Rafters not meeting ridge board....

Hey Guys,

Got one for ya…

I was in an attic today and the rafters running to the center board ( ridge ) were in contact with the board as normal…However, on the other side the rafters down about 15-20 along the center of the house stopped about 2" short of reaching the ridge board…so to make it reach they nailed on 1’ blocks to make up the last 2" and nailed them to the joists down every one…

Now this was done years ago, no signs of sagging…and while I did see a whole house exhaust fan directly in the center of the area in the main floors ceiling…that should not effect the fact the roof rafters holding the roof do not contact the center board correctly…

Any thoughs on that…?


Far from the standard of practice, wouldn’t you think?
*Hope they don’t get 2’ of snow on the roof, they are at the mercy of the nails of the scap and fatigue over the years will win. *
*This roof system that looks like a 4 to 6 inch slope is at the mercy of the shear of the nails used and eventually will let go. *
*It is not right would be the answer. *
*Marcel *

I agree…I told the buyer this…and his reply was…heck I am old Paul…I will be dead before it is a concern of mine…I said…oh well…it is in my report so thats up to you…

So the guy loved me…but did not care about any concerns I reported…wants to buy the house anyway without suggesting the buyer fix anything…go figure…lol

You did your job and he did not see a need to make it a isssue. Sounds like a reasonable man.

I tell you…the guy was about the nicest man I have ever met on a inspection. Really cared about the house and I think he will get the things I mentioned looked at…but regardless I could tell he really wanted the house and so I am happy for him…overall the issues can be corrected if he chooses to do so.

This is the kind of stuff that made me quit the trade.

Why didn’t they just add another block between the ridge board and the rafter to take up the void instead of sistering a piece of wood against the rafter. The rafters on that side of the house are bearing on nails instead of wood. I would want to make a big deal of it. If this is what you can see , who knows what you can’t see. With that said , I would want to add a block to take up that void between the rafter and the ridge.

Louis Agudo
Home Sweet Home Inspection Services

I hear ya Louis…I made note and explained my concerns and refered to a licensed contractor or structural engineer on the correct changes.

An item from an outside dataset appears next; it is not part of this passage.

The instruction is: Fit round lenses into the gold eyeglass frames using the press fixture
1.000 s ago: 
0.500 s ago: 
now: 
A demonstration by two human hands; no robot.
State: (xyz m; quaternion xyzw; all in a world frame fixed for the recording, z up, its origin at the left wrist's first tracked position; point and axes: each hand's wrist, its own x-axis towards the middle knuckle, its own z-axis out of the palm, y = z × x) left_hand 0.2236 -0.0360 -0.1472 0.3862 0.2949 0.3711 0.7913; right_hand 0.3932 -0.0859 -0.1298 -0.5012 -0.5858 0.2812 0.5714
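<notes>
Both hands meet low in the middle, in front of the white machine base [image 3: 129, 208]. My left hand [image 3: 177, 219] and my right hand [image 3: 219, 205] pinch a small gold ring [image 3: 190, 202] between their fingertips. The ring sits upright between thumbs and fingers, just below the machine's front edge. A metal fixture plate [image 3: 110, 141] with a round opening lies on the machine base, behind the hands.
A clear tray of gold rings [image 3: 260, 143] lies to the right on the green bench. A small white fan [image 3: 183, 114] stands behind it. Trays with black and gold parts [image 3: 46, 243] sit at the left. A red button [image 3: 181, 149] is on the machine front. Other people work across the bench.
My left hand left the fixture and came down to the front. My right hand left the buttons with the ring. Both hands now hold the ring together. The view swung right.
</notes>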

Why would you let someone elses poor craftsmanship influence your desire to stay or leave the trade?

Is this not the exact reason you would want to stay?

Just curious.

The ridge board is also under-sized and should be the next size up so that the rafters bear fully on.
The rafters look to be 2x6. The ridge board in this case should be 2x8.


In the case of the image above...even if it was a 2x8 the rafter would not reach the ridge board.....this was done all down the left side for about 20 rafters.....

Paul, my comment was more in the line of “in addition to…” the obvious short rafters.:wink:

‘measure twice, cut once’

:slight_smile: :slight_smile:
Larry E. , What is the reason you gave up the trade?

I am curious now.
*Cherimie got me going on this, so it is not my fault. ha. ha. *
*Marcel *

i don’t get it, i cut it 3 times boss, and it’s still too short.

Boss “Try cutting from the other end. Do I have to tell you how to do every thing?”

“whooob whooob whoooob whooooob”…“gnaaaa gnaaaaa gnaaaaa”

sure wish i had the 3 stoogies clip to go with it.

The framer forgot his board stretcher that day.

Agreed the depth of the ridge board should match the cut end of the rafter for full bearing and nailing. The question is how well the sistered piece is secured to the rafter end. If straight nailed it provides little strength to the joint. The strength of the roof is more the rafters bearing against each other. The ridge board only provides a nailing surface and prevents lateral movement while providing a straight horizontal line for the rafter ends.
Some house are built without ridge boards.

I would write it up as “nonconventional framing” and look for how well the nailing secures everything together. If it appears weak - recommend evaluation by a structural engineer.

A better way might have been to sister a board to the ridge board and then secure the rafter ends to this “doubled ridge”, where they are short.

The ridgeboard in conventional framing of a roof provides very little lateral stability in the struture, it provides ease in the framing of the strurture.
The sheathing will provide the lateral moment creating a diaphram.

Trusses will not have ridge boards but require some sort of lateral bracing as required by the Truss Manufacturer.
The rafters in conventional framing are in compression and the collar ties are in tension. If a knee wall is provided, then lateral bracing could be added to provide counteraction to movement.

Hope this helps.


Marcel is correct. Depencding on the pitch of the roof, the ridge may serve as little more than a spacer or nailer, and some homes are constructed without a ridge beam.

In lower sloping roof structures, a ridge may serve as an actual supporting member.

There is nothing wrong with the framing in the photo.